Mark Twain had this to say about courage: “Courage is resistance to fear, mastery of fear – not absence of fear. Except a creature be part coward it is not a compliment to say it is brave.“
When we live our ordinary lives in the face of what seems almost omnipresent threats, we are being brave. By refusing to surrender to fear – however loudly and persistently the media screams about the world’s evils – we tell the world that it cannot take the best of us. We will behave magnificently, holding to the dignity of our ordinary lives. And sometimes we will pause to recognize that despite it all, we are surrounded by extraordinary goodness and beauty, and, sometimes, when we are bathed in sunrise and birdsong, we will savor long moments of transcendent peace.

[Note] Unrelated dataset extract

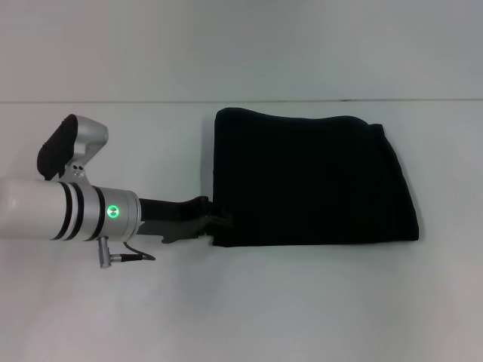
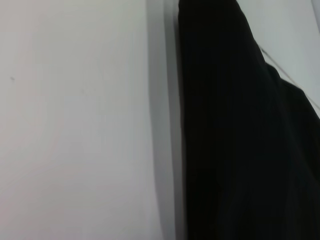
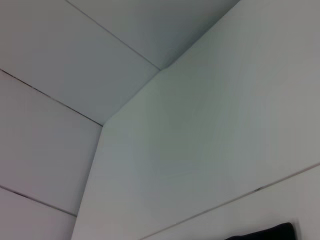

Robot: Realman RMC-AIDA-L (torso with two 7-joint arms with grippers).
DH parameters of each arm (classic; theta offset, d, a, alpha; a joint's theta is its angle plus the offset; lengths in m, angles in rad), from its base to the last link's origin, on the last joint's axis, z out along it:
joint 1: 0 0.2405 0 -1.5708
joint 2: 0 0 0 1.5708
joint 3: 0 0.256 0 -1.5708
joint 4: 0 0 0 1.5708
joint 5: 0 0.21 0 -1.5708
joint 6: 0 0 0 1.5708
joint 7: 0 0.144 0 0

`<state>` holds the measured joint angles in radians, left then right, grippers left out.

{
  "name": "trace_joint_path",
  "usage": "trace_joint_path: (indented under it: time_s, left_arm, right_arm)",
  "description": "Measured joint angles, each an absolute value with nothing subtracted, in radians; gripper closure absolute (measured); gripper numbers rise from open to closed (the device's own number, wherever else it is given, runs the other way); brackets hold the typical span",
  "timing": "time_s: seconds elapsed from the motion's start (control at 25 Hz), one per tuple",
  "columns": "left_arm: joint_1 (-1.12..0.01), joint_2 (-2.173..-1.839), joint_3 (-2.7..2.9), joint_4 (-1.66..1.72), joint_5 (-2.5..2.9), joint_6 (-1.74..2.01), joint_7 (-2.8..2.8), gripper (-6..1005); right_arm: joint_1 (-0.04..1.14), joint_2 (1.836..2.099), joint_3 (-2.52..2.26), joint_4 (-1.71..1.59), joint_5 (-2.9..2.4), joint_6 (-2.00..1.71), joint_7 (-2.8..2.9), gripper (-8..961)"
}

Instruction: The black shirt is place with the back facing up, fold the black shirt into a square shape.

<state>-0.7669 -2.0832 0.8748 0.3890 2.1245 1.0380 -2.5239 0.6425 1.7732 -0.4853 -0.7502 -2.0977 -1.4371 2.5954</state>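
Black, and low over the table, the left gripper [image 1: 217, 220] reaches in from the robot's left, its fingertips meeting the near left corner of the large black soft-fabric shirt [image 1: 309, 181]. The tips blend into the dark cloth, so I cannot tell whether they are apart, together, or pinching the hem.

That shirt lies folded into a rough rectangle on the plain white table [image 1: 241, 309], right of centre in the head view, its far edge slightly wavy and its right side layered and rounded. No lettering shows on the upper face. In the left wrist view the shirt [image 2: 240, 140] fills one side of the picture, its straight folded edge running beside bare tabletop [image 2: 75, 125].

Nothing else stands near the cloth, and nothing blocks the gripper's reach.

Behind the gripper, the left arm's white and silver forearm [image 1: 68, 210] lies nearly level, a green light [image 1: 114, 211] glowing on its wrist ring.

Only a sliver of dark fabric [image 3: 265, 233] appears in the right wrist view, beneath pale panelled surfaces; the right gripper is out of sight.
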Motion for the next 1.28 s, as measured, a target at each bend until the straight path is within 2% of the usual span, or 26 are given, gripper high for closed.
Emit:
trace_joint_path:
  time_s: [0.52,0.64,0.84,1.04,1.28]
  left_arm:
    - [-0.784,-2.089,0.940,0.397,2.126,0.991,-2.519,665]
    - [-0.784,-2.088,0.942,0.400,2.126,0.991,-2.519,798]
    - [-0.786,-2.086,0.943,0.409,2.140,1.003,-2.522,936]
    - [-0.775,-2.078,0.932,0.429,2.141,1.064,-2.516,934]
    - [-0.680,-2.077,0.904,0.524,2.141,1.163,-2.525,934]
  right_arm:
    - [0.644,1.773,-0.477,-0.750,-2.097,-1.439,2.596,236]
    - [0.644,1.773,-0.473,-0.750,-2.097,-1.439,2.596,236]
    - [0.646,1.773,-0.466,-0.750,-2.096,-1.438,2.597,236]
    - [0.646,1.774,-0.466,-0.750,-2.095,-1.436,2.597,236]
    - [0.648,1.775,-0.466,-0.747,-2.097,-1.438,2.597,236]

Wishing you a week of courageous, ordinary, everyday life.
Everything has its own dance, sings its own song. Listen with your body, with your heart. Feel the way things touch you with the rhythm of their being. Pay attention to the way that they resonate inside you. Ask yourself about the taste, about the quality of sound a thing creates. Take the flower of the quince, for example. Notice how its gentle sweetness moves in a poignant waltz. Close your eyes and feel its song moving you, almost to tears.

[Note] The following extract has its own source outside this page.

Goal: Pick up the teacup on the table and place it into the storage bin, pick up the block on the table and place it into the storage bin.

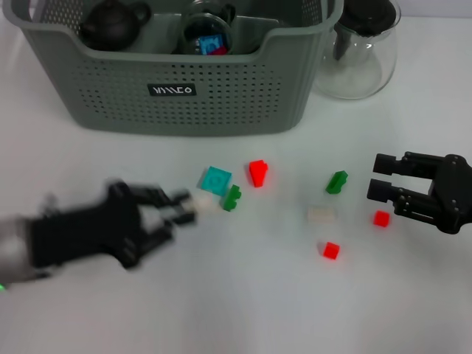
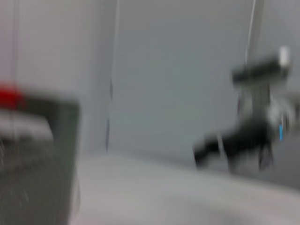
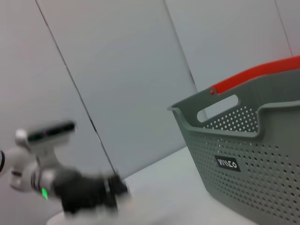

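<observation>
The left gripper (image 1: 190,206) sits low over the table (image 1: 243,310) at the near left, fingers pointing right toward the scattered blocks. A pale block (image 1: 206,204) lies at the fingertips; the motion smear makes it impossible to tell whether the fingers close on it, merely touch it, or stand open around it. Just right of it lie a green block (image 1: 232,198) and a teal block (image 1: 214,180), so any lateral travel risks nudging them.

The storage bin (image 1: 177,96) stands far from the left gripper and slightly right of it, its near wall facing the blocks. The key relation: the bin opening lies farther away and higher than the jaws, so a carry must rise over the near rim before travelling away. A dark teapot (image 1: 112,25) and a cup-like vessel (image 1: 206,33) already rest inside; no teacup is seen on the table.

The right gripper (image 1: 377,184) hovers at the right, jaws moderately parted and empty, pointing left. A red block (image 1: 380,218) lies just near it. The left arm is nearer the pale block.
</observation>
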`<state>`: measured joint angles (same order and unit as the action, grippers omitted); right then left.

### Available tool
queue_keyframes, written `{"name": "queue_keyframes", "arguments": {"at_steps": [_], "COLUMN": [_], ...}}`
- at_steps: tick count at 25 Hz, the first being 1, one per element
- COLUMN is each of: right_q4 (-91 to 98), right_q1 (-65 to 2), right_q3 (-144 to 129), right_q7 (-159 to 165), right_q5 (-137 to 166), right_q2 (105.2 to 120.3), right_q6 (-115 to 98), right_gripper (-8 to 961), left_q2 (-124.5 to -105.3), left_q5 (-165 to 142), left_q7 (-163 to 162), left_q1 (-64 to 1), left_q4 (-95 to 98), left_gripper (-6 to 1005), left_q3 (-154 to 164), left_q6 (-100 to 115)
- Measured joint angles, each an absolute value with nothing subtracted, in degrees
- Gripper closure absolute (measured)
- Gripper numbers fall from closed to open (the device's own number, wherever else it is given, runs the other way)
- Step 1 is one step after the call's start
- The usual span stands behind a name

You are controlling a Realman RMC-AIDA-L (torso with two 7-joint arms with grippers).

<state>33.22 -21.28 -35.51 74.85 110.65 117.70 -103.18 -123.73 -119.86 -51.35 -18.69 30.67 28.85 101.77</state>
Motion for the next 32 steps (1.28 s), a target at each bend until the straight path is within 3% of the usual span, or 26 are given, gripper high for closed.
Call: {"name": "queue_keyframes", "arguments": {"at_steps": [1,6,18,21,32], "right_q4": [33.2,32.7,32.6,32.6,32.6], "right_q1": [-21.4,-21.7,-21.9,-22.0,-22.4], "right_q3": [-35.5,-35.5,-35.5,-35.5,-35.5], "right_q7": [74.8,74.7,74.6,74.5,74.6], "right_q5": [110.7,110.7,110.6,110.7,110.7], "right_q2": [117.75,117.74,117.76,117.77,117.68], "right_q6": [-103.2,-103.1,-103.1,-103.1,-102.9], "right_gripper": [418,418,419,418,418], "left_q2": [-122.63,-120.24,-113.83,-114.15,-118.59], "left_q5": [-117.7,-110.7,-111.9,-116.0,-133.7], "left_q7": [-59.4,-74.1,-101.9,-105.7,-118.7], "left_q1": [-20.1,-24.4,-41.5,-44.0,-47.6], "left_q4": [37.0,44.5,53.1,53.3,53.2], "left_gripper": [813,813,811,811,809], "left_q3": [22.4,17.1,28.8,38.1,55.1], "left_q6": [111.1,115.6,93.4,84.4,61.5]}}
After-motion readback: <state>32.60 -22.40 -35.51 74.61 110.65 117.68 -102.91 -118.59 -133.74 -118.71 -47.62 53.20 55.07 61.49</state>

Just days ago, the peonies poked through the soil, their straight red shoots growing so fast you could almost stand there and watch them add inches. Then their leaves opened, eager and bold, and they, too, could hardly wait to add length and width to their size. Yesterday rain came, and they drank as if they were sailors and how they reeled right there in the yard, whooping it up with such boisterous joy that they almost scared the blackbirds.

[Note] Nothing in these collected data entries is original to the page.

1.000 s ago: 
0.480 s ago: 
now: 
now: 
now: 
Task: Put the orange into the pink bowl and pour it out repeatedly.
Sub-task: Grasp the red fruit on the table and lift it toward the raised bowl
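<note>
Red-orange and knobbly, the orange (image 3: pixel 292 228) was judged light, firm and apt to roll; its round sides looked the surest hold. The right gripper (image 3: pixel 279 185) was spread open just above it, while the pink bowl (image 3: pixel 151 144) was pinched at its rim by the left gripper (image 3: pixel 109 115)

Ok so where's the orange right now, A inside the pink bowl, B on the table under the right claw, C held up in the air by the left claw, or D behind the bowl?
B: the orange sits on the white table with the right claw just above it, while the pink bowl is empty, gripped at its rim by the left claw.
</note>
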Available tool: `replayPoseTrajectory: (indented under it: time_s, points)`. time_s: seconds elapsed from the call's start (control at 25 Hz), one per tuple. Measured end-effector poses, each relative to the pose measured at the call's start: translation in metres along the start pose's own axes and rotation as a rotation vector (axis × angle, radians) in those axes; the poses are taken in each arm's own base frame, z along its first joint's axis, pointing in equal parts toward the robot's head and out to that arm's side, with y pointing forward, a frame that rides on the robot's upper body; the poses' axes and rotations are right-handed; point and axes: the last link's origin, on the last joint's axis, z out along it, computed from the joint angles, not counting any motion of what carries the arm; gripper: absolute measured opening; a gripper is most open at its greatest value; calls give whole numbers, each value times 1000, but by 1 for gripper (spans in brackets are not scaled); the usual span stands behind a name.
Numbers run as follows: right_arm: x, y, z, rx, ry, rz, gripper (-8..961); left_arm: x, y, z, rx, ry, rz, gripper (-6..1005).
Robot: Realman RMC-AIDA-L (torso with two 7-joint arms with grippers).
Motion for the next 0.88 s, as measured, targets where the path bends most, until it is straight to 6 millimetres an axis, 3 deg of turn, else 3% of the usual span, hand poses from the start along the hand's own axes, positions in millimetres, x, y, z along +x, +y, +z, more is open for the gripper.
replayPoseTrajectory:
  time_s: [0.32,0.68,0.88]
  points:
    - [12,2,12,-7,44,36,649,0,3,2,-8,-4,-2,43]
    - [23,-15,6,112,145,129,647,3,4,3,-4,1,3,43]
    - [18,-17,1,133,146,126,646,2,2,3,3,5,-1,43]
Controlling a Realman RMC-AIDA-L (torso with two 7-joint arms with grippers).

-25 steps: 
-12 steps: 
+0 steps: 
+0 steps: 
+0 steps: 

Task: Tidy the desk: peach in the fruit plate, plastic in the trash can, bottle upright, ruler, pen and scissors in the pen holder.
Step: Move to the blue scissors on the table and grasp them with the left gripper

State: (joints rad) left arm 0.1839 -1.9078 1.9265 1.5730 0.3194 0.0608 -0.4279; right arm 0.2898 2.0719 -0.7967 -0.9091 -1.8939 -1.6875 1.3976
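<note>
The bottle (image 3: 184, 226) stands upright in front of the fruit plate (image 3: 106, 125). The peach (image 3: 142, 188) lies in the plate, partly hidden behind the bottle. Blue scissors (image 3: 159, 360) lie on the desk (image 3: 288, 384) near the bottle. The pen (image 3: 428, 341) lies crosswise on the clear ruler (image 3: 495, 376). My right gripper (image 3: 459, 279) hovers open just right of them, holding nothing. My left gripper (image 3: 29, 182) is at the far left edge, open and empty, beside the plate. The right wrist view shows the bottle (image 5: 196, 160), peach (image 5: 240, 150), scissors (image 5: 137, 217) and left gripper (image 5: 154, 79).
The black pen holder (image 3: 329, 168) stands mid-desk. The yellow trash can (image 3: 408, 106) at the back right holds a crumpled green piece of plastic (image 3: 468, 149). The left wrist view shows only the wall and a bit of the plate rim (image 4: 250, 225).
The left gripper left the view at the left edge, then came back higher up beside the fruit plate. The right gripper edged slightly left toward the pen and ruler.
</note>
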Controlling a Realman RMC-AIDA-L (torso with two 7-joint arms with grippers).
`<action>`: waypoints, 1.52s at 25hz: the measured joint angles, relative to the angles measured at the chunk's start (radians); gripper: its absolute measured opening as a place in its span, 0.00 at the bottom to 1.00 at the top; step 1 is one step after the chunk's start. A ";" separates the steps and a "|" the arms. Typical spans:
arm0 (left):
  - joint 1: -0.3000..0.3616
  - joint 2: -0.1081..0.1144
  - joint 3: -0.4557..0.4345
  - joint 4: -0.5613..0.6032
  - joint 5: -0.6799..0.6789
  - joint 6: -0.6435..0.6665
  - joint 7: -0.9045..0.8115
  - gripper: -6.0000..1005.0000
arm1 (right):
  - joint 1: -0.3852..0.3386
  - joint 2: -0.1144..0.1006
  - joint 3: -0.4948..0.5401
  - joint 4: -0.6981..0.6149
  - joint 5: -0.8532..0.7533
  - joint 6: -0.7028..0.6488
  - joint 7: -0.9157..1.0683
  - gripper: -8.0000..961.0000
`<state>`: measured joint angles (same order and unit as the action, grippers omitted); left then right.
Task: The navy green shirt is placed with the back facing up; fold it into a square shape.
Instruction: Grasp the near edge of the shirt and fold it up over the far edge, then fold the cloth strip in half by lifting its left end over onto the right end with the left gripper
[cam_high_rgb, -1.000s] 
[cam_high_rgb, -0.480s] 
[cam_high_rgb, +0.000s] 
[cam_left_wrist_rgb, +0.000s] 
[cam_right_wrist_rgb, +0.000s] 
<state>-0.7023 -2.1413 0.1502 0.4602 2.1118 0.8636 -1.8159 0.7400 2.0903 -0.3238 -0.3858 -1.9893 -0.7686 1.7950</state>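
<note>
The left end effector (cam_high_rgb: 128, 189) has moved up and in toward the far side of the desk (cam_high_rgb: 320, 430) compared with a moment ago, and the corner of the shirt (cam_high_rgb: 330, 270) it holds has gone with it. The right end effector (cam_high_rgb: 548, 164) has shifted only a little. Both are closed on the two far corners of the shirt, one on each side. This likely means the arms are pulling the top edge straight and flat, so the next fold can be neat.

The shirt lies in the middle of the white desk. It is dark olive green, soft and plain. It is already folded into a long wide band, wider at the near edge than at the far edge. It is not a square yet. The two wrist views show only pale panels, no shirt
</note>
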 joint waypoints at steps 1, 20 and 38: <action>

Under the overcast sky hauling in its rain from the west, the colors were subtle, as if this stretch of wetlands was a pastel dream into which, by magic, I had suddenly arrived. Riding on the warm, moist air that brushed my face was the sound of a distant train playing bass to a chorus of hundreds of frogs. Then raindrops woke me and I ran for shelter through waves of grass and dandelions, frog song in my wake all the way home.
They were still asleep when I found them, and although I was giddy with relief that they were here, I quietly knelt beside them and gazed at them. What amazing dreams they must have as their protective leaves open, exposing them, for the very first time, to light! Let them dream. Tomorrow we will have more rain. Feel the moisture, the dance of the air. Wonder about it. Soon you will feel the light of morning’s sun, and when you open and look around the world will be beyond anything you dreamed. And you, sweet ones, will hold its beauty in the pastel cup of your being. Meanwhile, sleep. Sleep through the coming rain.
This is what got me through the winter, the hope of one more spring, exactly like this one, with its boisterous green and ten thousand spring beauties climbing the hill, afternoon sunshine brushing them with its light. And here it is. And here am I, my hungry eyes drinking it in, my face grinning, my heart thumping out a mantra of thanks.
A whim took me off my usual route today, just a light little tickle of a thought: What’s up that hill? The road leading up was potholed and uninviting, lined with time-worn houses in cramped, unkempt yards. But still, I was drawn. And when I reached the road’s end, I discovered what had called me– a garden of phlox in full bloom nestled among rocks beneath a blossom-filled tree. It’s wise, I’ve learned, to follow the promptings that playfully tease you to consider a change of course. They often will lead you to wonders that you otherwise wouldn’t have known.